Anyone use WeBull? Schwab has denied me options trading and it appears that the WeBull gate is easier to get through. I've been doing paper trading through Investopedia for a little while to get the hang of it and I've actually done quite well with my imaginary money. I'm just looking to do some simple calls or puts every now and then. Before I go through the sign up process, I'm just curious if it's shit or not.
Schwab: You're too retarded for options. You should only invest with the allowance your wife's boyfriend gives you. WeBull: As Archimedes once said "Give me leverage and a place to stand and I will buy puts on the earth"
A little information I came across that I'm hoping someone a little more knowledgeable than me can shine some light on: I saw today that AABB has 51% of it's shares in shorts. I also sat and watched the volume today and it was basically moving in 1k-10K chunks and really lightly traded (41M vs average of 91M ). It also closed down .005. It doesn't appear to me that people are trying to cover the shorts given the small chunks that were being traded and low volume. Or is it possible that people are trying to cover their shorts and no one is selling, especially people with large stakes? It would seem to me if you shorted a stock this low priced you would need to have a very large (Like 1M+) stake for it to even be worth your while. So if anyone has any possible input what might be going on, I'd appreciate it.
Fidelity allows options. I love fidelity. I also don't touch options because they look easy and that's what's scary.
Schwab allows options as well, but there's an approval process. From the conversations I've had with them, they generally require a couple years of options trading experience (now probably more than ever with all the meme stock hype). I'm assuming Fidelity would be similar, but haven't looked into them yet.

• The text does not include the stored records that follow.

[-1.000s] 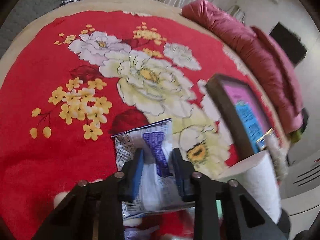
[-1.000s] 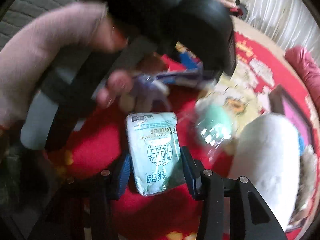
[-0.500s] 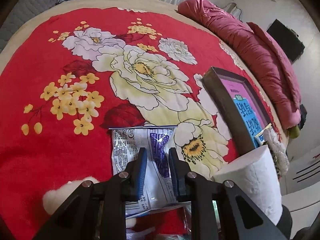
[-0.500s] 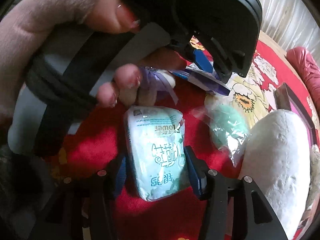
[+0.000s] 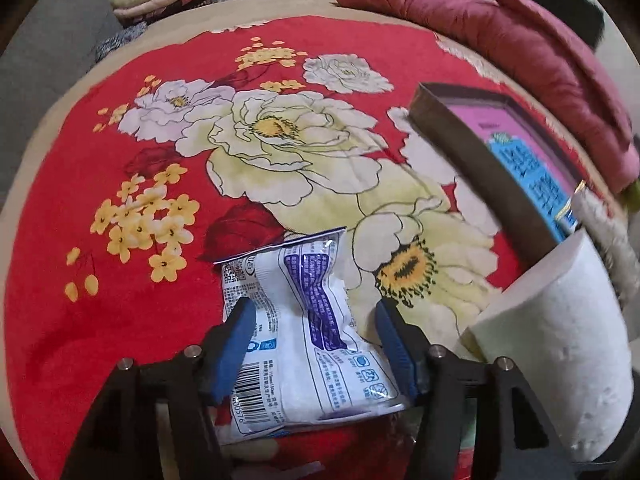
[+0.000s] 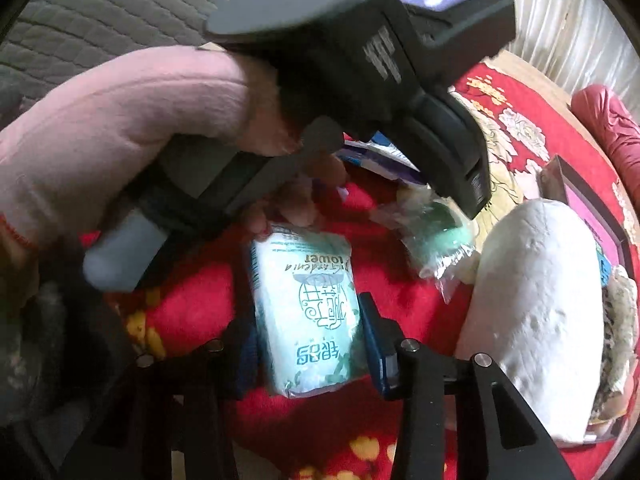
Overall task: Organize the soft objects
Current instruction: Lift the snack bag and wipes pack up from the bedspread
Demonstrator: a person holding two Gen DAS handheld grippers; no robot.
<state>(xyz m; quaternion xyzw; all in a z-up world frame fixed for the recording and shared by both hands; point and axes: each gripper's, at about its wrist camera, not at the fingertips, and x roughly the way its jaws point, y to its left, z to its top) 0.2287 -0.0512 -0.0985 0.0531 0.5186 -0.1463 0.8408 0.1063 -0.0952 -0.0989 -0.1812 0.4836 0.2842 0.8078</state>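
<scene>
1. Tissue pack (image 6: pixel 308 312) is lying on the red blanket (image 5: pixel 120 320); your right gripper (image 6: pixel 308 344) jaws are clenching on it.
2. Your left gripper (image 5: pixel 316 332) jaws are opening around the white packet (image 5: pixel 304 332), pads clear.

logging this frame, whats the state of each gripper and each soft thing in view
left gripper: jaws opening, pads clear of the pack between them
white and purple pack: crumpled, lying flat on the red floral blanket
right gripper: jaws closing on the green tissue pack
paper roll: unwrapped, beside the box
green item in clear wrap: lying loose, ungripped
</scene>
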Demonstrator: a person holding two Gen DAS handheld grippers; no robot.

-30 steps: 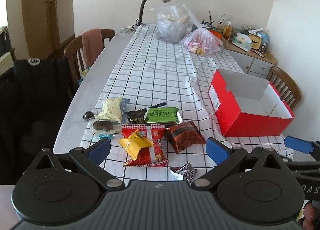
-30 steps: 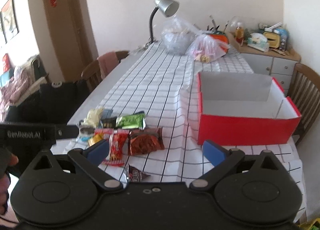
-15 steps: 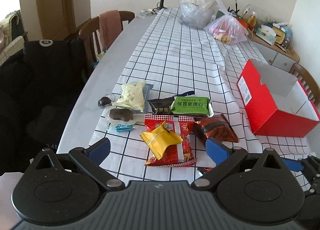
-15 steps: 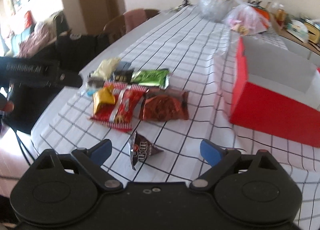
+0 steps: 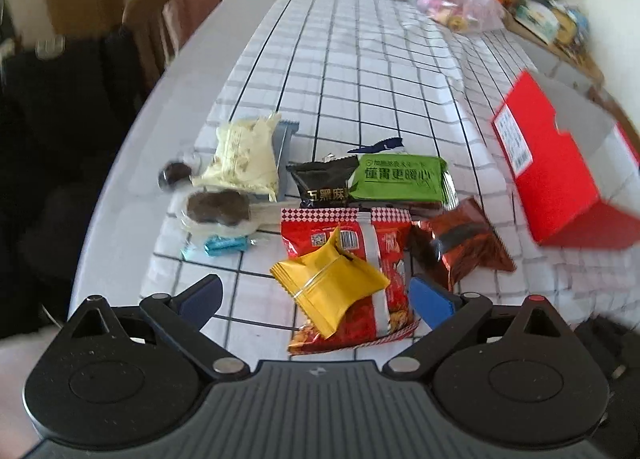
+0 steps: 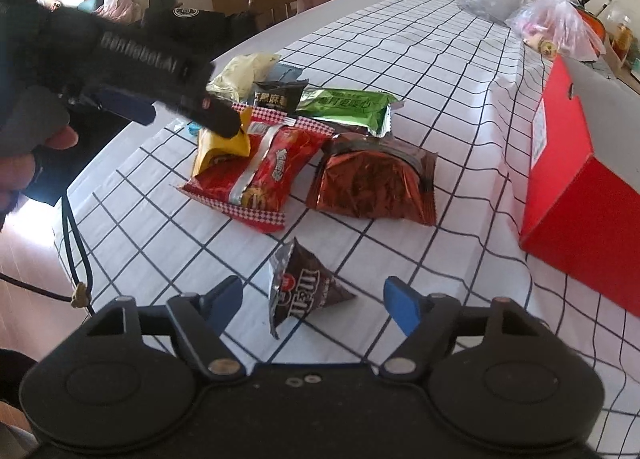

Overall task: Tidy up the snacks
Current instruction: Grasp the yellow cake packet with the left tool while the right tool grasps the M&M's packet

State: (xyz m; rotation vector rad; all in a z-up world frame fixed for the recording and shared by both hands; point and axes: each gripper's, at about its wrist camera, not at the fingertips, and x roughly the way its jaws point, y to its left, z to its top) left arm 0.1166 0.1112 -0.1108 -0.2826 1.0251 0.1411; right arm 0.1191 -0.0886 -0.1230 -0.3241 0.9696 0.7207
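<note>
Both hand-held grippers lowered onto the snacks
Left hand-held gripper [image 5: 316,295] wide open around yellow packet [image 5: 330,283]; right hand-held gripper [image 6: 310,301] has just been closing, brown pouch [image 6: 304,291] between its jaws, ungripped

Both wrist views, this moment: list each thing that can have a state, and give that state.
left gripper: open, around the yellow packet, pads not pressing.
right gripper: open, jaws just been closing; the M&M's packet lies between them, ungripped.
yellow packet: sealed, lying on the red packet.
red packet: sealed, flat on the cloth.
M&M's packet: crumpled, lying on the cloth.
red box: open-topped; contents cannot be seen.
</note>
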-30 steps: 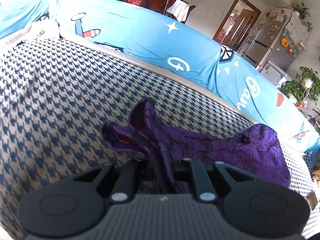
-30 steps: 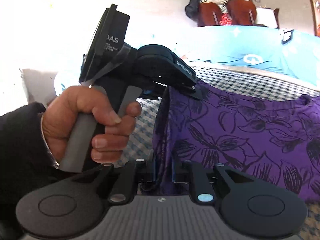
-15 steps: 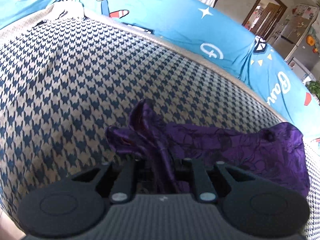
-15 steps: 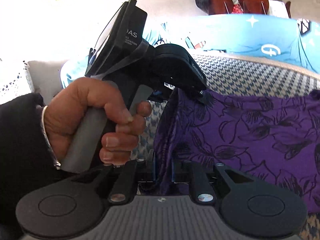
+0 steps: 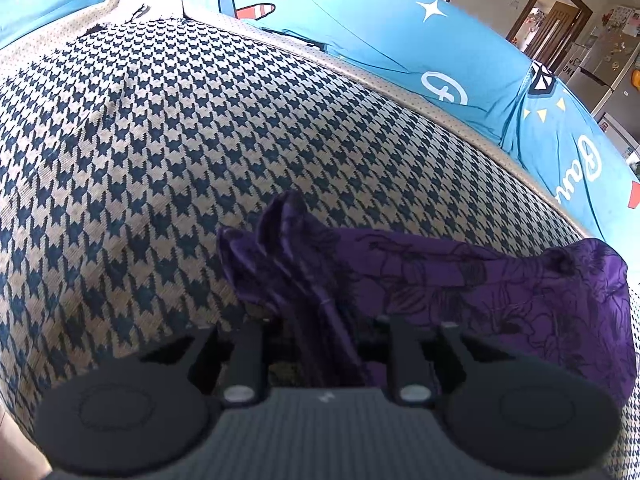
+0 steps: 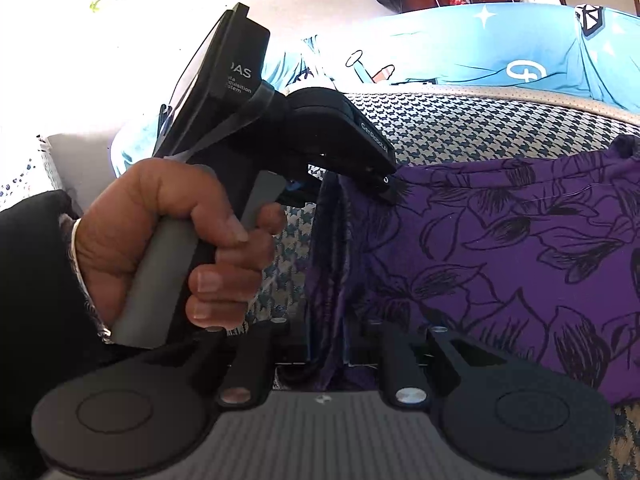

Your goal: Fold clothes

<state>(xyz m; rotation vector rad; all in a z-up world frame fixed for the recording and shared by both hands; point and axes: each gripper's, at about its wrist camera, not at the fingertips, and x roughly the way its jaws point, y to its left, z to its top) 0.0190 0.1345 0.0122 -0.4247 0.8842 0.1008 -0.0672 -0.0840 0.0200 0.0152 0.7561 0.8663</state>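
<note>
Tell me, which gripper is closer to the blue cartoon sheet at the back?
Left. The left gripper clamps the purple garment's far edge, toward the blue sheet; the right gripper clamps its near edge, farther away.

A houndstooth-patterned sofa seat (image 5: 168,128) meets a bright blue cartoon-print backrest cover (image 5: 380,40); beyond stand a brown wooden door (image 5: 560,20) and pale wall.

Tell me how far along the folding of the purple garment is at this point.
Early to midway. Done: both grippers have hold of the purple floral garment. In hand: the left gripper and right gripper each pinch a bunched edge, holding it stretched above the houndstooth cushion. Left: no neat fold shows; it must be laid down and folded.
</note>
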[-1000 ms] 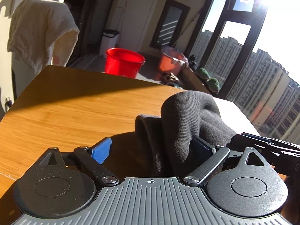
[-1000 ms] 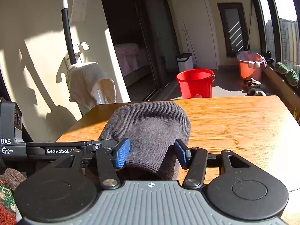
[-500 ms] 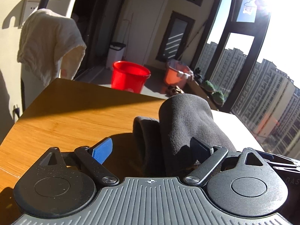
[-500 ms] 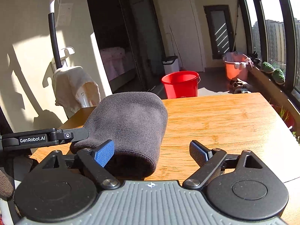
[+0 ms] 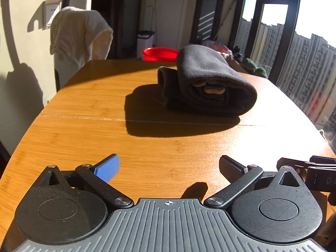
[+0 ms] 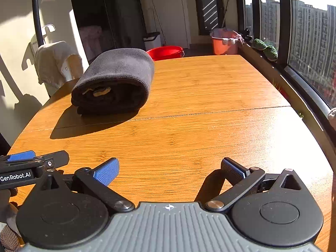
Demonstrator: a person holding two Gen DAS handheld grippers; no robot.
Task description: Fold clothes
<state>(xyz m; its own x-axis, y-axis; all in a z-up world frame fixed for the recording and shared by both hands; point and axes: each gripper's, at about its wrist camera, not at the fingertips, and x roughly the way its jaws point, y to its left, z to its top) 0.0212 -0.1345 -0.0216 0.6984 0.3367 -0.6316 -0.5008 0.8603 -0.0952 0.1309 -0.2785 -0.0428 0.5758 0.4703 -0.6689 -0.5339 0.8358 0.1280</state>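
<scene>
On table (image 5: 168,147), folded dark garment (image 5: 210,88), inner tan patch unclear, both grippers' fingers (image 5: 107,168) (image 6: 233,169) spread, empty

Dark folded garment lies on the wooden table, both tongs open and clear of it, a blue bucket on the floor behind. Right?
Not quite: the bucket is red, as the right wrist view shows. Otherwise yes: the dark garment lies folded on the table, with left tongs and right tongs open and clear.

red bucket (image 5: 160,54) mostly hidden behind the table edge (image 5: 117,61), tan object tucked inside folded dark garment (image 5: 206,84) unidentifiable
</scene>
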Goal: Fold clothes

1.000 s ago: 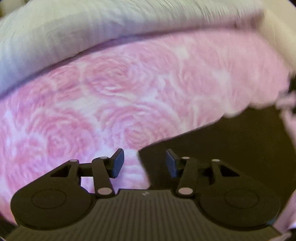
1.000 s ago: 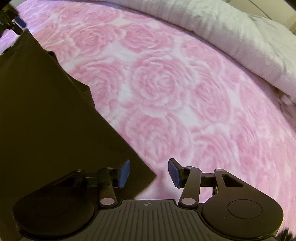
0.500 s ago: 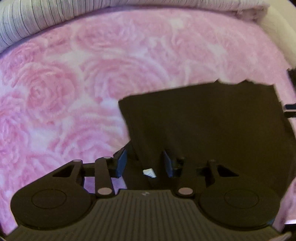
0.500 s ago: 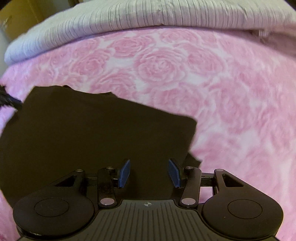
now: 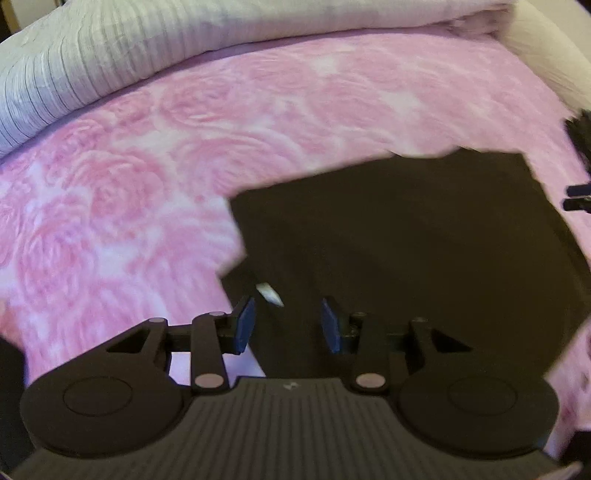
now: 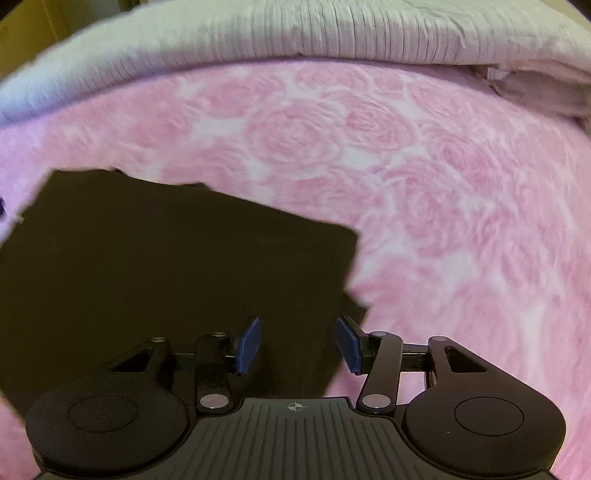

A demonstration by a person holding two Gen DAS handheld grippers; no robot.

From what I can see, there's about 400 million+ shares outstanding for the stock, so if half of those shares are short, there's still plenty of shares left on the open market to trade regularly. Shorts kind of sit out there for a long time and don't really move much unless prompted. There's nothing weird going on with the stock from what I can see, but OTC stocks don't really follow typical market patterns for buying and selling since they are mostly unregulated. Any time you see a stock trading in transactions with micro pennies, there's usually someone with significant money and significant ownership of the stock that can do pretty much anything they want with the price. They are also doing a dividend in April and that can always cause strange trade patterns with people trying to accumulate a large chunk of stock without driving the price up.